- _Action item_
Lines containing the word "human" in the data below: say how many, with no other text.

- _Data_

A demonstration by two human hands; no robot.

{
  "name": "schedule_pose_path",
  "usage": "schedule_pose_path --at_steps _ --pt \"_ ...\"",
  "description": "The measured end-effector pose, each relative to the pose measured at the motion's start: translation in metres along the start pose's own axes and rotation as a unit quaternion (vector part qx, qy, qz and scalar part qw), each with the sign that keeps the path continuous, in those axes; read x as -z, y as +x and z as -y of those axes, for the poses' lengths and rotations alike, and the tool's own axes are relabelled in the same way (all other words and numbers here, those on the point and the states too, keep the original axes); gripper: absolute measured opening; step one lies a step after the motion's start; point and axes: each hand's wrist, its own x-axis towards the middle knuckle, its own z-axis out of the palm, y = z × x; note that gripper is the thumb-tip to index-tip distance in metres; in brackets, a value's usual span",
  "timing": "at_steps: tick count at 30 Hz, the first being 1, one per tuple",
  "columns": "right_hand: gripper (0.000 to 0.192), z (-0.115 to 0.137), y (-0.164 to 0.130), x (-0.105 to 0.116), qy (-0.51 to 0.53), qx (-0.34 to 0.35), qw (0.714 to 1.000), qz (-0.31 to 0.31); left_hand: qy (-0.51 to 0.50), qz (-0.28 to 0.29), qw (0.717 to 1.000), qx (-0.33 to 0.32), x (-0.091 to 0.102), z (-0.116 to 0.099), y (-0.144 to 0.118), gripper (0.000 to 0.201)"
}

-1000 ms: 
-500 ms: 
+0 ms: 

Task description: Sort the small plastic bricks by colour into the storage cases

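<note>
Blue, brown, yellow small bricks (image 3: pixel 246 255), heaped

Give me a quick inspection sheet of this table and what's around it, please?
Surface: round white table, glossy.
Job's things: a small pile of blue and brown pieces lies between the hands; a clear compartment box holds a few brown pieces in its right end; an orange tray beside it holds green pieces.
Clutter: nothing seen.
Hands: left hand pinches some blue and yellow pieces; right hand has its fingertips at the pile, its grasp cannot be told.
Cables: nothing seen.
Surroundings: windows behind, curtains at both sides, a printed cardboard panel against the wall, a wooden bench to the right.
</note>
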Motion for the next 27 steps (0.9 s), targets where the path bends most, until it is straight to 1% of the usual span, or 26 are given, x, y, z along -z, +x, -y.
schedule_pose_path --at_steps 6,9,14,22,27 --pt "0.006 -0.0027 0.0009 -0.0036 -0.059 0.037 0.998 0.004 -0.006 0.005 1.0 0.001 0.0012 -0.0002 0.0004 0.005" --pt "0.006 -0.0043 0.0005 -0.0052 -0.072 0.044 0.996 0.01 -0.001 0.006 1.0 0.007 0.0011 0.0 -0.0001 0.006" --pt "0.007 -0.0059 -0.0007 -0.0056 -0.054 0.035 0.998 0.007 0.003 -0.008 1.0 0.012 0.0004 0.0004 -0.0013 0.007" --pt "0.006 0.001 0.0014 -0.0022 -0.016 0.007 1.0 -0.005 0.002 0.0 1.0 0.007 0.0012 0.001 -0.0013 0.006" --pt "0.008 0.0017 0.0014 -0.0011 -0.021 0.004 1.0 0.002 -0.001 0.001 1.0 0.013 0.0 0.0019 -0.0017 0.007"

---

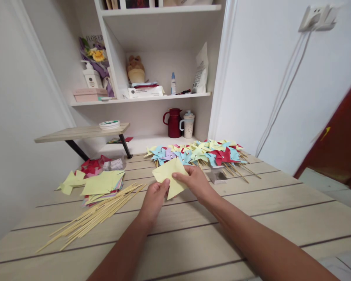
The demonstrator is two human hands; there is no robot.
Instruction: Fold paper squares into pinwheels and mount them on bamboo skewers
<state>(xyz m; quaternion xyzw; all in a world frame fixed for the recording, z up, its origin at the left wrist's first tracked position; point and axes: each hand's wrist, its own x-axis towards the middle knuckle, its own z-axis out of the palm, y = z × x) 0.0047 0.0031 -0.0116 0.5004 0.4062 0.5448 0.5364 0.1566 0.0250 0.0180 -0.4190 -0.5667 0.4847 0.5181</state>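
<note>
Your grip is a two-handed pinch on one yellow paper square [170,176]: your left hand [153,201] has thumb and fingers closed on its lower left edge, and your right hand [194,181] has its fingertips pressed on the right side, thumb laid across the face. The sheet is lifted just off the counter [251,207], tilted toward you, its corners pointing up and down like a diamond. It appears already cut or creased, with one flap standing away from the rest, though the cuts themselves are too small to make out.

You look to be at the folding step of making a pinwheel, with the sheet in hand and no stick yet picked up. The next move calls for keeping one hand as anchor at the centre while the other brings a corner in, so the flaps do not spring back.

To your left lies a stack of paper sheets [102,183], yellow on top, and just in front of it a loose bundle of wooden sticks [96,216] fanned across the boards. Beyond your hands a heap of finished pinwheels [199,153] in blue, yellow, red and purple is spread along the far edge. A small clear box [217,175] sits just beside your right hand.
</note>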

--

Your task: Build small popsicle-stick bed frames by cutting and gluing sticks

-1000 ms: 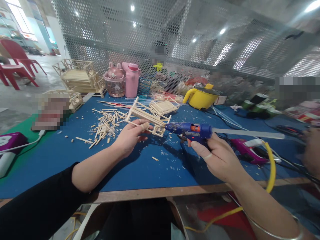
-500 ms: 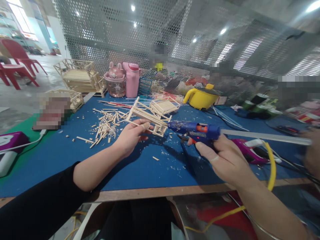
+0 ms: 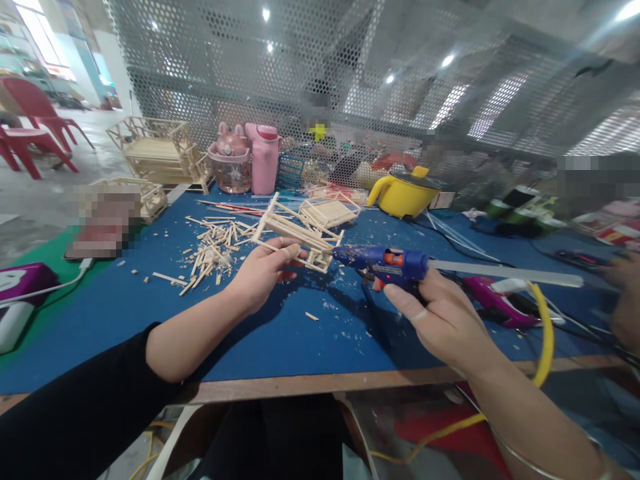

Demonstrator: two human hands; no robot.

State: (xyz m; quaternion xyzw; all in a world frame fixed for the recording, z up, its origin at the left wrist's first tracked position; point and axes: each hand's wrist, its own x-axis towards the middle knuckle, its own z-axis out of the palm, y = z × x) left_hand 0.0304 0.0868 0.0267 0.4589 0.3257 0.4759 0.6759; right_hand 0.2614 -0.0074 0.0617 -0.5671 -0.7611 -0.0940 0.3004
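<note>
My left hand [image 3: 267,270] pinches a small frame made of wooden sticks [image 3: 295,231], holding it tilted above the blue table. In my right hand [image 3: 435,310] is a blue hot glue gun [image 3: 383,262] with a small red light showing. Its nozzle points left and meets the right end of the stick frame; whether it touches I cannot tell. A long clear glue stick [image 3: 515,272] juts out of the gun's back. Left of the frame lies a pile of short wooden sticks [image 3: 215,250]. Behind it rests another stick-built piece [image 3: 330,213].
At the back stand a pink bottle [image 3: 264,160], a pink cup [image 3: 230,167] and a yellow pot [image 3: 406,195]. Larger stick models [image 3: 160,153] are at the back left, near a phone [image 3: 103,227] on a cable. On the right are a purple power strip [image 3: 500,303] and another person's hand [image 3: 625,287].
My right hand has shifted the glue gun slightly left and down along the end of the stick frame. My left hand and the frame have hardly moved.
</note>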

- _Your solution_
3